BEGIN Supplied information
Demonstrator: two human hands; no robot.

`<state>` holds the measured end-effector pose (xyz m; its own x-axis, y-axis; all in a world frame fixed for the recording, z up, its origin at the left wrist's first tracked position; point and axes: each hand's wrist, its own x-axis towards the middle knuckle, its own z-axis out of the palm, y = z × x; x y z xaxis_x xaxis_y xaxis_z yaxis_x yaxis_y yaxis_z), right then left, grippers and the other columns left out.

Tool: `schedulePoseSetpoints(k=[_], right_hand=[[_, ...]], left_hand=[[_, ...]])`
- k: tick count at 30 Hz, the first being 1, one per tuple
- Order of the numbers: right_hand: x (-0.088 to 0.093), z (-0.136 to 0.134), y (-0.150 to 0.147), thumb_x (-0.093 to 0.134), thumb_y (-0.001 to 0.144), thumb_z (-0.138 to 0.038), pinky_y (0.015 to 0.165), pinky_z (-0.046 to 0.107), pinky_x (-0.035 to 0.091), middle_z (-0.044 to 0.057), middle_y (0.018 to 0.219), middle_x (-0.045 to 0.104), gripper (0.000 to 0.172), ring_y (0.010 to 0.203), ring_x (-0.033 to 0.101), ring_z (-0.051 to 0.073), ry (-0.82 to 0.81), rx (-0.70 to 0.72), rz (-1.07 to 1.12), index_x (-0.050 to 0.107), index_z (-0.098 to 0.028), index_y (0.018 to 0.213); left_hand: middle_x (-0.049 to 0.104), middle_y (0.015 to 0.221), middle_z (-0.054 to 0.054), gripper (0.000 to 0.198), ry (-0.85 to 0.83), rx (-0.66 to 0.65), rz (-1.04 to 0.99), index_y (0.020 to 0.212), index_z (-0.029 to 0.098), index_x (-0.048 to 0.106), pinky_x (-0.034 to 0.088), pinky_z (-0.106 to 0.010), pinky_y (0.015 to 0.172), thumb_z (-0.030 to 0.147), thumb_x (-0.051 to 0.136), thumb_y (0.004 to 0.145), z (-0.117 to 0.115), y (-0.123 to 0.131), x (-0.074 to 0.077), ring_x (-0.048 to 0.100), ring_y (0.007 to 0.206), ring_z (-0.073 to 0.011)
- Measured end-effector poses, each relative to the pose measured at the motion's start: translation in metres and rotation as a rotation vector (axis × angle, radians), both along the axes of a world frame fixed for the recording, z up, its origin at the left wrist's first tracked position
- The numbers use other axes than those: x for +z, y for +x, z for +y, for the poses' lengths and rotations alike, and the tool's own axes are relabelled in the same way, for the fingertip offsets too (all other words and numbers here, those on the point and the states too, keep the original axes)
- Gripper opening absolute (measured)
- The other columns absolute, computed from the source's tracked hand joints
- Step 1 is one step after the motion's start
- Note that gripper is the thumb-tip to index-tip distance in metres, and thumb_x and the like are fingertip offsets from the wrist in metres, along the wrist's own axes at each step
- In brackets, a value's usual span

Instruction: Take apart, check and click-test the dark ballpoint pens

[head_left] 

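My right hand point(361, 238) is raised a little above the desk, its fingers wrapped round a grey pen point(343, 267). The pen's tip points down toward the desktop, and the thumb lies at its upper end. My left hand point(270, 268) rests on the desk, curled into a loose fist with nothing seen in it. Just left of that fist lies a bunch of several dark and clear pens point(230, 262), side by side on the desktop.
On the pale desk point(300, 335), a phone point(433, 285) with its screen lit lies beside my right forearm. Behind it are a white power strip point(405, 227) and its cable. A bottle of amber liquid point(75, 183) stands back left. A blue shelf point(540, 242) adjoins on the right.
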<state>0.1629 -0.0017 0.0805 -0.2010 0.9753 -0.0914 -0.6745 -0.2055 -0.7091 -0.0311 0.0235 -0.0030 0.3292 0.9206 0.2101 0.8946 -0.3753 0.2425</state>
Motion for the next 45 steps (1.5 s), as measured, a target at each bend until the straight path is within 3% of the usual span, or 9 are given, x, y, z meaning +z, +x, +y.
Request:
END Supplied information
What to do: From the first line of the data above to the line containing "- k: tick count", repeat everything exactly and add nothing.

Answer section:
Demonstrator: two human hands; no robot.

`<state>` holds the measured end-effector pose (xyz m; its own x-axis, y-axis; all in a world frame fixed for the recording, z up, its origin at the left wrist's first tracked position; point and axes: each hand's wrist, its own x-axis towards the middle knuckle, its own z-axis out of the palm, y = z × x; x y z xaxis_x xaxis_y xaxis_z yaxis_x yaxis_y yaxis_z), right then left, grippers and the other columns left out.

Tool: `schedulePoseSetpoints(k=[_], right_hand=[[_, ...]], left_hand=[[_, ...]])`
- k: tick count at 30 Hz, the first being 1, one per tuple

There is no more to the answer.